Radkan city is a relatively small and traditional city located in the Khorasan province of Iran. The local population is primarily made up of ethnic Persians, and the majority of the population is Muslim. The city is known for its strong cultural traditions and religious devotion.

The city has a relatively low population density and is not as urbanized as some of the larger cities in the region. The local economy is primarily based on agriculture, with a focus on crops such as wheat, barley, and fruit. There are also a number of small businesses and workshops in the city that specialize in traditional crafts such as weaving, pottery, and ceramics.

In terms of social and cultural activities, the city is known for its traditional festivals and religious events, which are attended by members of the local community and visitors alike. These events are often centered around music, dance, and other forms of artistic expression and are a great way to experience the local culture and interact with the local community.

The city is also known for its warm and friendly residents, who are known for their hospitality and welcoming nature. Visitors to the city often find the local community to be very open and welcoming, and many choose to return for future visits.

Accommodations 
Radkan city has several traditional Boom Gardi  accommodations, also known as traditional guesthouses, which offer visitors an authentic experience of the local culture and way of life.

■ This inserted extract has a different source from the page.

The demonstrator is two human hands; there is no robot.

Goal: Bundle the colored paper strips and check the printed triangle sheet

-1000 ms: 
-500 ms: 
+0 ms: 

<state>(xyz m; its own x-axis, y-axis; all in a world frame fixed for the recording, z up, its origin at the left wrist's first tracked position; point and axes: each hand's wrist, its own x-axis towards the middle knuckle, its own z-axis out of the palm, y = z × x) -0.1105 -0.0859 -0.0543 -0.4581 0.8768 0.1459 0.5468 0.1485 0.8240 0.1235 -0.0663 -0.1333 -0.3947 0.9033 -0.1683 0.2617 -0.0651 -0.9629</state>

These accommodations are typically made of mud bricks and are designed to withstand earthquakes, a common occurrence in the region. They are characterized by their unique architectural style and rustic charm.

The boom gardi accommodations in Radkan city are known for their hospitality and comfort. They offer basic but clean and cozy rooms, and some also have communal spaces such as courtyards and sitting areas where guests can relax and interact with each other. Many of these guesthouses are run by local families and offer home-cooked meals made with fresh, locally-sourced ingredients.

Visitors can experience the local culture and way of life by staying in a boom gardi accommodation in Radkan city. These accommodations offer a unique and authentic travel experience that is often more affordable than staying in a hotel. They are also a great way to support the local community and contribute to the preservation of the city's cultural heritage.